Anatomy Of An Arrangement Part 3: Plan Your Work, And Then…

By • April 15, 2008

In our two previous discussions, we tackled taking the work call most effectively and progressed to organizing our compositional assets so that we could hit the ground running when it came time to innovate. This week we look at developing the road map for the whole shebang, still leaving most of the intimate details for later. I will still try to avoid too many specifics, as it’s the questioning and probing I’m hoping to reveal, not simply my answers.

In establishing the basic forms of the pieces, I took into account those elements already established during the recon session we discussed last week. As these arrangements were commissioned for eventual airplay on Latin FM, I was happily limited in scope and character; I wasn’t going for the “War And Peace” of magnum opera (plural of opus). Three minutes long each, with oboe as the featured timbre, with intros on two featuring acoustic guitar and, on the third, piano, and with the following requested elements: a appearance by flute, marimba in the Latin rhythm section, and possible improvisation by the oboe. Modulations acceptable.
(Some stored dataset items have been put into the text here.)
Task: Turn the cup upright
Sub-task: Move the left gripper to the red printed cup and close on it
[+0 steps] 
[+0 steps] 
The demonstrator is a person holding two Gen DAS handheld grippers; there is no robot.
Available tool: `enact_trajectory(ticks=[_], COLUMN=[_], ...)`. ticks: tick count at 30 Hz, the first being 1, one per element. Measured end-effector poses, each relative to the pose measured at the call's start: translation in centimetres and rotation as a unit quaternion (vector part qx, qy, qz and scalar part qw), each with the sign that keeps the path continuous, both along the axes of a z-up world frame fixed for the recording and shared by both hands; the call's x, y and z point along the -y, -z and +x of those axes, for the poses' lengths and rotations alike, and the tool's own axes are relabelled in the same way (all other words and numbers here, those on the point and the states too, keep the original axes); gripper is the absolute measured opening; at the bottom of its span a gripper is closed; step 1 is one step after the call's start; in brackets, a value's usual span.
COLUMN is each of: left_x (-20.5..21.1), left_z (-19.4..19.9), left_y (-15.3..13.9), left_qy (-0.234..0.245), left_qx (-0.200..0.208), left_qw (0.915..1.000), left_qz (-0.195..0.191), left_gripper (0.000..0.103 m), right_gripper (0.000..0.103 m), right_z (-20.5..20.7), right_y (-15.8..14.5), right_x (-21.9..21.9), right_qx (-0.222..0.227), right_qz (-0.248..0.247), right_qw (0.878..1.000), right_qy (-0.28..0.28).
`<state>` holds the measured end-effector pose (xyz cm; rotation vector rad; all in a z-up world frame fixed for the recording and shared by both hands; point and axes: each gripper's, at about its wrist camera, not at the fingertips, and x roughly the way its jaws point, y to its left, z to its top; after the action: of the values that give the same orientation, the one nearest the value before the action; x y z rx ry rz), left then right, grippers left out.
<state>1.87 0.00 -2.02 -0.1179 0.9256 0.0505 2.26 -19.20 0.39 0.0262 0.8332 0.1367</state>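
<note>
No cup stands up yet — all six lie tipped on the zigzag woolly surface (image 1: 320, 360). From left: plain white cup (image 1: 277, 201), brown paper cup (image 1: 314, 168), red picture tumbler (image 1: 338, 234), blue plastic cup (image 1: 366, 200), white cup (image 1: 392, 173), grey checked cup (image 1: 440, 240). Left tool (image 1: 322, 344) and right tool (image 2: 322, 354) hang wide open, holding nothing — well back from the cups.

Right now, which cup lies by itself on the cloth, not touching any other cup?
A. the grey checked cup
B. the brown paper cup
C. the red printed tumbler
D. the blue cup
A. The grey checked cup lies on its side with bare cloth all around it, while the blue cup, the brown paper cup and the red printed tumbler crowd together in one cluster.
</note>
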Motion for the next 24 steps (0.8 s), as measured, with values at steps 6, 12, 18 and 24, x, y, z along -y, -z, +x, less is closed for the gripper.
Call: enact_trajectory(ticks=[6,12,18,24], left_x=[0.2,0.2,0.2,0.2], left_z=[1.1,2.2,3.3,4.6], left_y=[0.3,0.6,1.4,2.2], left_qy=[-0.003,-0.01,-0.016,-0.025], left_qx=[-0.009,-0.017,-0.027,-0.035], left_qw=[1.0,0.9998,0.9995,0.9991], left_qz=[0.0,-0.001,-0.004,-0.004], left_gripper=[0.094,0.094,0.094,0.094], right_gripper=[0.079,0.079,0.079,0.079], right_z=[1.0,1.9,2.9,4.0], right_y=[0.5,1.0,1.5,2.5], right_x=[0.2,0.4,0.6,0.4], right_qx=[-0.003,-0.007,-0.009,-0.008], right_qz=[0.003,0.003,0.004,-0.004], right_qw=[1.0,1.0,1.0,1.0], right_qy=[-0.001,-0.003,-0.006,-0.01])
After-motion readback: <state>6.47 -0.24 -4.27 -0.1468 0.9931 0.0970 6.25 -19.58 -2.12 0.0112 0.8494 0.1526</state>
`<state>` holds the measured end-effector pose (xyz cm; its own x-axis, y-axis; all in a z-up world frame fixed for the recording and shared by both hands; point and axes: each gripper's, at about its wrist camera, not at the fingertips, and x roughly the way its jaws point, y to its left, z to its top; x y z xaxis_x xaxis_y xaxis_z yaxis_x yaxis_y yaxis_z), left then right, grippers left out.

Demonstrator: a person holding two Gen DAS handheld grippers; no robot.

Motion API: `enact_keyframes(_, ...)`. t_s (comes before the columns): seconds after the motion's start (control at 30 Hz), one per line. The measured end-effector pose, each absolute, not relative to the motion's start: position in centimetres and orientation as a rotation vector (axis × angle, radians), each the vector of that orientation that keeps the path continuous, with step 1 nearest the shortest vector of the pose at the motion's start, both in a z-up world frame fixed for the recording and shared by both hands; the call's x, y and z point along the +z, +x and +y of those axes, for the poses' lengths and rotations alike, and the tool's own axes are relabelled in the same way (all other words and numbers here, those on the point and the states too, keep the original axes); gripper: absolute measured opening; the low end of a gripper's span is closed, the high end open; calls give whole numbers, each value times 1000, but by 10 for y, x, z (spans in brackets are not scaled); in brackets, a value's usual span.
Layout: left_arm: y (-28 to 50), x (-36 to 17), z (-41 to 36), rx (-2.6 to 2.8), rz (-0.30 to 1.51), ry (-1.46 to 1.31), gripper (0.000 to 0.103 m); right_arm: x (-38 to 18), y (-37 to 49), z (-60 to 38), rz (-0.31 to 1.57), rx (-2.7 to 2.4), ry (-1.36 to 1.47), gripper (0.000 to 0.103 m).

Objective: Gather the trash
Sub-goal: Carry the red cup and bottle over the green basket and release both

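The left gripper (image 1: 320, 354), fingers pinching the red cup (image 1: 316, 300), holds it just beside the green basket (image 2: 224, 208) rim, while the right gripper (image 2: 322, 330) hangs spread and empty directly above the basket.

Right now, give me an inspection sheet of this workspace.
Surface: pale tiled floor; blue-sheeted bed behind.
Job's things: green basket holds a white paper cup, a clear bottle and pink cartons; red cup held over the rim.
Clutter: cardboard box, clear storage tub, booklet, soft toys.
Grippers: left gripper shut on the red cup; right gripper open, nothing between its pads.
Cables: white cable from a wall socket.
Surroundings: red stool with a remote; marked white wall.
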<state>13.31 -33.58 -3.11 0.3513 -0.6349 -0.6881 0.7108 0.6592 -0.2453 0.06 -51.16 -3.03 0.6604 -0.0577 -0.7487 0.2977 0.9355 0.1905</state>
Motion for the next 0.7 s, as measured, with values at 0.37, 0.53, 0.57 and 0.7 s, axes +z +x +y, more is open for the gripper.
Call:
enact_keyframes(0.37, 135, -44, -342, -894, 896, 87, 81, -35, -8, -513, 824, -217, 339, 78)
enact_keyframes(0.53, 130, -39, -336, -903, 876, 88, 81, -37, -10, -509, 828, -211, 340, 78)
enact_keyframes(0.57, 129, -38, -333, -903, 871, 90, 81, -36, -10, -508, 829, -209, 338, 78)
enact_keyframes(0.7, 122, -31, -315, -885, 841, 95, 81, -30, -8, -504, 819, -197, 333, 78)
With these elements established for each tune, I could lay the cornerstones of form: the basic order of the sections of the tune, the keys and possible modulations, and the tempi. On the first arrangement, the original tune was a real war-horse, with the original form a rather lengthy and repetitious 64 bars (with the form AA’BA’). Three minutes? Not likely, as even the comfortable, relaxed tempo of 103 (suitable for a pleasant radio product) ate up about two and a half minutes without even an intro or ending. A call to the client secured permission to beef up the length on that one. Here is where having the multiple parallel versions of the tune on my nearly empty score really came in handy as, like a well-planned spreadsheet, they allowed me to play various “what if” games with the form (i.e., “AABA-AABA,” “AABA-BA,” etc.) to find one that would fit the situation. To modulate? Definitely, with that much repetition. My eventual choice: Intro- A-A’-B-A’-A’-B-modulation-A’-ending.

The next building block was the key structure, and here is where every arranger must take stock of his/her own abilities as an orchestrator. The more experience and knowledge you command, the more you can work your way out of jams without having to fundamentally jury-rig the form to accommodate certain problems which may arise. Conversely, the less experienced and skillful you might be at the moment, the more you had better plan your key relationships to avoid such orchestrational traps. For instance, if your ensemble is a flute consort, then it might take the instincts of a Henry Mancini to voice them effectively in a particular key and beneath a certain melody. If, instead, you have strings to work with, their homogeneity and flexibility make the same problem a lot easier to solve.

This particular tune had a range (including a certain melodic variation I heard on one recording that would bolster the power of the oboe at the finale) of roughly an octave and a fifth. Knowing this player and the considerable strength of his higher range (some players get a little squeaky way up high) I practically had the key of the last A section dictated to me. Not wanting to do the same modulation (up a whole step) that has overstayed its welcome on too many recordings, and having practical range limits even here (but still wanting to add power and energy to the finale), my minor-third-up modulation also was practically forced on me. In a minor key, it gave this instrumental more drama at the end than is found in most vocal recordings. And, looking in the other direction, it also confirmed what needed to become the key of the first statement of the tune, as any interval larger than a minor third would have driven some of it down into the “honky” range of the oboe, not entirely suitable for a pleasant radio ballad. Going further toward the front of the arrangement, this decreed where I had to be at the end of the intro, which was eventually crafted along those lines.

Do you see how these building blocks are more like adjustable puzzle pieces? Or perhaps like dominos which, depending how they are “arranged” and triggered, yield something satisfying? If you are new to arranging, try looking upon it with some such applicable metaphor and you will catch a hint of its appeal as an artistic venture.

With these rather unalterable, fundamental keystones in place, it remains to craft an intriguing intro to draw in the listener, as well as to fill in all the smaller holes with needed detail and development.